== Goal of the exercise ==
In the entries below, begin at the line that has "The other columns", stop after the line that has "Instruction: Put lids", and output those lines exactly with no pictures.

↓

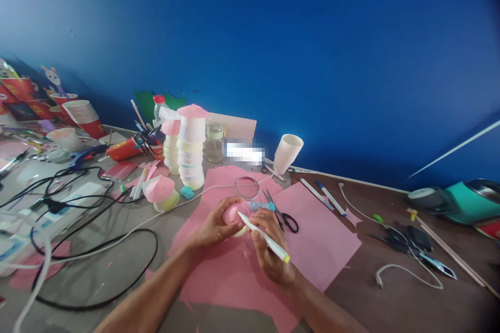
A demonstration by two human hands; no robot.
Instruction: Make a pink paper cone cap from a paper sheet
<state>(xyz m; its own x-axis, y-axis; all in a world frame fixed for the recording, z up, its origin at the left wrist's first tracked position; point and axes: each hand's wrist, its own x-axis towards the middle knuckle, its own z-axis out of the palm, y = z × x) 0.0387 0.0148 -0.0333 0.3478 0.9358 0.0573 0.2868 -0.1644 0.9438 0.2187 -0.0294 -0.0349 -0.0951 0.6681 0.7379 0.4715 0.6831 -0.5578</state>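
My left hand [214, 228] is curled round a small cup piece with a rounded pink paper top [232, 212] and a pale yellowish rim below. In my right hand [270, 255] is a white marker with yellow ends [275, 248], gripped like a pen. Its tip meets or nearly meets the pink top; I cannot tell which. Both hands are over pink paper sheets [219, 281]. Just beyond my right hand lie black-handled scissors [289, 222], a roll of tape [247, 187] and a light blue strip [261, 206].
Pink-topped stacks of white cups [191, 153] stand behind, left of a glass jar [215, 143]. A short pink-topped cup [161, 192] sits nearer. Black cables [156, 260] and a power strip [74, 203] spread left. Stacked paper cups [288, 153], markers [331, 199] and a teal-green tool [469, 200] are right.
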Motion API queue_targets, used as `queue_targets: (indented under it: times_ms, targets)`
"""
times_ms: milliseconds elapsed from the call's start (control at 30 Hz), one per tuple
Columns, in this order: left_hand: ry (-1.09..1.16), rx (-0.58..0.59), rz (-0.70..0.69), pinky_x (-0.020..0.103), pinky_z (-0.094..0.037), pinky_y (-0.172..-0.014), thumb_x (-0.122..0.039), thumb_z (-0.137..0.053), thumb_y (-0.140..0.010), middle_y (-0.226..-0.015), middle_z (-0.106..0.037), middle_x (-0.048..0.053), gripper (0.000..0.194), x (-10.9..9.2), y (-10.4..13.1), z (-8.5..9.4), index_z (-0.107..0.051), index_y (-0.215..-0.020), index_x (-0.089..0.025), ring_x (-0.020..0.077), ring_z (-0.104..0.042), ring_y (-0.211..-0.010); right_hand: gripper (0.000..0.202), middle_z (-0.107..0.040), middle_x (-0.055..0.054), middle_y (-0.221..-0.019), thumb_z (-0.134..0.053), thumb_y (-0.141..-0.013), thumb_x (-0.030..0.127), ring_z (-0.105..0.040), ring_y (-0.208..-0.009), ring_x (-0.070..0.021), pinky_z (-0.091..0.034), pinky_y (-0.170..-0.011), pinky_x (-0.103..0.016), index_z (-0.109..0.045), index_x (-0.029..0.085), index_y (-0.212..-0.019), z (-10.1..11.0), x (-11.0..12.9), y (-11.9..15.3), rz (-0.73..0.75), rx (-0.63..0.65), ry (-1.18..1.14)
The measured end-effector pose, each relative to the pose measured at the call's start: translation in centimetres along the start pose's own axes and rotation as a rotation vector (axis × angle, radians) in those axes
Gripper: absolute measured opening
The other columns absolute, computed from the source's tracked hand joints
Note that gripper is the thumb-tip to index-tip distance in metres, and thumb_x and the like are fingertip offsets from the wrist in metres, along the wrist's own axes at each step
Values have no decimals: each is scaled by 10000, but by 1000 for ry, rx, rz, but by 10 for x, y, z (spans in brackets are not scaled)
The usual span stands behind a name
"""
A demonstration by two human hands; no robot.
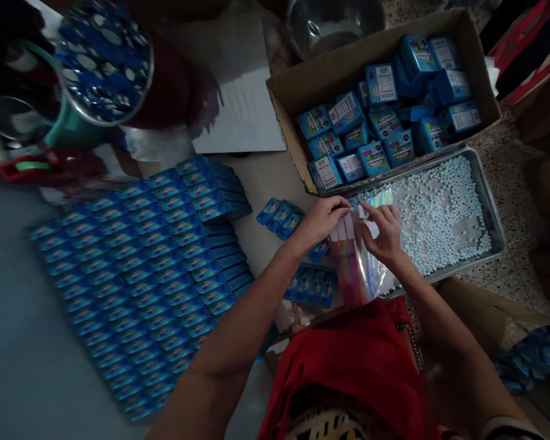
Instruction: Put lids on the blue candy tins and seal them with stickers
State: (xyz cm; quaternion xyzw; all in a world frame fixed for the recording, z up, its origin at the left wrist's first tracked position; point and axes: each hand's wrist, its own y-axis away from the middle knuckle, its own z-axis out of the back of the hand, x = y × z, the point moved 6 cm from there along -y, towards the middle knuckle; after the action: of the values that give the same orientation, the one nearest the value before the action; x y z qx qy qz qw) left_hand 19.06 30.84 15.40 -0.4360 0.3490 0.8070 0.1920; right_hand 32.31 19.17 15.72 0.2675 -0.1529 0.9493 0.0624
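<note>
Both forearms [247, 311] reach forward, converging at the metal tray's [497, 226] left end over an iridescent film [355, 269]. The left hand [326, 218] pinches its upper edge; the right hand [384, 229] curls there, thumb and forefinger parted, grip unclear.

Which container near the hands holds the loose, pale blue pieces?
The shallow metal tray by the right hand: small pale-blue pieces lie spread over its bottom, whereas the cardboard carton holds printed blue boxes.

Dim light, speckled floor [519, 174], grey tabletop [22, 318]
</note>
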Motion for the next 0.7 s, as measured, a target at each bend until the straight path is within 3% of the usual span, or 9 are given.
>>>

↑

== Expected answer ==
The other columns absolute, computed from the source's tracked hand joints
Note that gripper is the thumb-tip to index-tip distance in metres, and thumb_x and the like are fingertip offsets from the wrist in metres, along the wrist's own axes at each step
Values have no decimals: each is scaled by 10000, but by 1000 for ry, rx, rz, but by 10 for x, y, z (spans in brackets are not scaled)
The usual span stands behind a name
"""
A demonstration by two human hands; no robot.
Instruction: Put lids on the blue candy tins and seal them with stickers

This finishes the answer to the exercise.